La maladie d’Aujeszky chez le chien de chasse constitue une préoccupation importante pour les chasseurs, les propriétaires de chiens et les vétérinaires. Afin de mieux surveiller la circulation du virus et de renforcer la prévention, la Fédération Nationale des Chasseurs (FNC) et le Conseil national de l’Ordre des vétérinaires (CNOV) renforcent leur coopération.
Le sanglier constitue un réservoir naturel du virus de la maladie d’Aujeszky et peut être porteur sans présenter de symptômes. Chez le chien, en revanche, la maladie est mortelle.
Jusqu’à présent, il était difficile de disposer d’une vision précise et chronologique des cas recensés chez les chiens. Les nouveaux dispositifs mis en place doivent permettre de mieux identifier les territoires à risque, d’améliorer l’information des chasseurs et de renforcer les actions de prévention.
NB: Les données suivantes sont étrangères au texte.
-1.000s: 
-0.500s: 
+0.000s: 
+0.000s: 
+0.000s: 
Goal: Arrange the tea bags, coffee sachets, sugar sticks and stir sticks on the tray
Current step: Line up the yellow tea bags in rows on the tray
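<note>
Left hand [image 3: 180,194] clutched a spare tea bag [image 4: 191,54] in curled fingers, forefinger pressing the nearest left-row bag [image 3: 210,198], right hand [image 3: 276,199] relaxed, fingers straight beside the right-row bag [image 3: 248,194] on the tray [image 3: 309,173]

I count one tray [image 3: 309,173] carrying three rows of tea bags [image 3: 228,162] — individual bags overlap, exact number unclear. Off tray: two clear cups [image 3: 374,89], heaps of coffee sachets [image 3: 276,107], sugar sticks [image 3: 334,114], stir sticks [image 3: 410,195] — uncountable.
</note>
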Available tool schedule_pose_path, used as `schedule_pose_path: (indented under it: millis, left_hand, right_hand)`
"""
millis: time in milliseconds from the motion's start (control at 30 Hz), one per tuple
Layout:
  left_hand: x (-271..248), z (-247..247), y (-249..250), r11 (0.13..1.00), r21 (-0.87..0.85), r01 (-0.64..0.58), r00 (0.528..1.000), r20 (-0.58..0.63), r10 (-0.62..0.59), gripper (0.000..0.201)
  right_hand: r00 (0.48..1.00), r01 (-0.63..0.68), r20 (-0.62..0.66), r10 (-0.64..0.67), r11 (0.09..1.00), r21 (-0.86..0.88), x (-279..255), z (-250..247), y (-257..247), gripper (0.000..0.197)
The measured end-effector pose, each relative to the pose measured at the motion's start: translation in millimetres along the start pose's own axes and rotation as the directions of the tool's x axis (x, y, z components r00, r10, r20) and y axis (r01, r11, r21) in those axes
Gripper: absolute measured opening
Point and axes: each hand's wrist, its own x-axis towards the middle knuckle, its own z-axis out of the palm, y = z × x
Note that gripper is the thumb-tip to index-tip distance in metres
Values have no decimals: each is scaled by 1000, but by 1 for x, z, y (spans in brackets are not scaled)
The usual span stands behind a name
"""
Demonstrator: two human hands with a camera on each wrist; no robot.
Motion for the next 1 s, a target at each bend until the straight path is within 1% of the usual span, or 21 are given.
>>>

Une meilleure surveillance de la maladie d’Aujeszky chez le chien
Première avancée : le Réseau d’épidémiosurveillance pour les animaux de compagnie (RESPAC), placé sous l’égide de l’Association française des vétérinaires pour animaux de compagnie (AFVAC), met en place un dispositif de surveillance spécifiquement consacré à la maladie d’Aujeszky chez le chien.
La plateforme CalypsoVet, accessible aux vétérinaires en exercice, dispose désormais d’un outil permettant de déclarer les suspicions de maladie d’Aujeszky et d’enregistrer les résultats des analyses.
Chaque cas signalé contribuera ainsi à améliorer progressivement les connaissances sur la présence et la circulation du virus en France.
Cette surveillance renforcée doit permettre de :
- mieux identifier les territoires à risque ;
- suivre la circulation du virus ;
- informer plus rapidement les chasseurs concernés ;
- adapter les mesures de prévention ;
- améliorer les connaissances scientifiques sur la maladie.
La collecte de ces données pourrait également contribuer aux travaux nécessaires au développement d’un vaccin spécifiquement destiné aux chiens.
Faciliter la vaccination des chiens de chasse
Deuxième avancée : la Fédération Nationale des Chasseurs et le Conseil national de l’Ordre des vétérinaires ont signé une convention afin de faciliter la vaccination des chiens de chasse contre la maladie d’Aujeszky.
Cette convention doit notamment permettre aux vétérinaires d’intervenir plus facilement auprès des chasseurs et de leurs chiens, notamment lors de rassemblements.
Les Fédérations départementales des chasseurs pourront ainsi établir des listes de vétérinaires volontaires susceptibles de participer à ces opérations.
Maladie d’Aujeszky : mieux connaître le risque pour mieux prévenir
En associant l’expertise sanitaire des vétérinaires à la connaissance du terrain des chasseurs et du réseau cynégétique, ce nouveau dispositif doit permettre de renforcer la surveillance de la maladie d’Aujeszky et la protection des chiens de chasse.
Déclarer, analyser, cartographier et prévenir : une meilleure connaissance de la circulation du virus est essentielle pour mieux protéger les chiens.
La Fédération départementale des chasseurs du Finistère suivra la mise en œuvre de ces nouvelles mesures et informera les chasseurs finistériens des actions qui pourront être déployées localement.